#### Work task:
Before anything else, drop the pictures; then return exactly the lines from the top of the listing through the line with "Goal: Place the".

#### Information shown:

------------------------------------------------------------

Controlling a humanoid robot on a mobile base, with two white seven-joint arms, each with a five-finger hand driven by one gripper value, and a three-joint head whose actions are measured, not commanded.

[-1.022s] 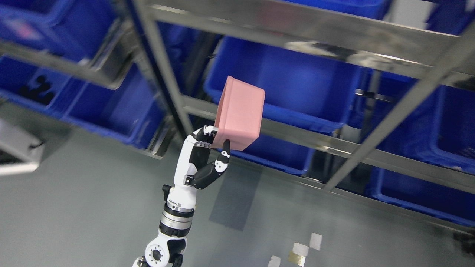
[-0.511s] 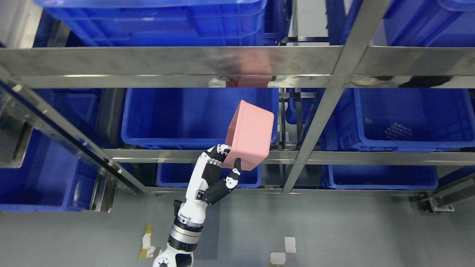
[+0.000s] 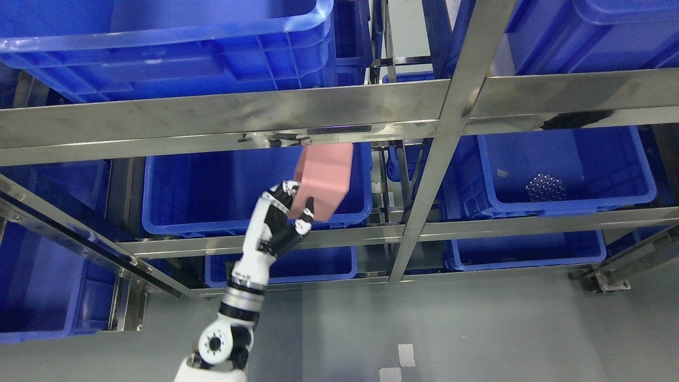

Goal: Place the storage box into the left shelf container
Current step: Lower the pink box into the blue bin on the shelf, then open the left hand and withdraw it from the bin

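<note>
Storage box (image 3: 323,178): pink. Left shelf container (image 3: 212,191): blue. Shelf frame (image 3: 223,114): silver. Hand (image 3: 281,223): white and black. Floor (image 3: 477,329): grey.

Pink storage box (image 3: 322,178), plain and smooth-sided, rectangular with rounded corners, near the centre of the frame. Tilted, closed bottom face toward the camera (opening turned away, interior out of sight). Top edge hidden behind the steel shelf rail above; lower corner pinched at the left side. Held in front of and above the open left shelf container (image 3: 212,193), a large blue plastic bin with a rolled rim and ribbed walls, sitting on the middle shelf level, left bay, centre-left of the frame, seemingly empty.
</note>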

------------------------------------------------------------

#### Answer space:
Controlling a humanoid robot on a mobile base, with two white seven-joint arms, each with a five-finger hand driven by one gripper value, and a three-joint head whose actions are measured, not commanded.

[-1.022s] 
[-0.511s] 
[+0.000s] 

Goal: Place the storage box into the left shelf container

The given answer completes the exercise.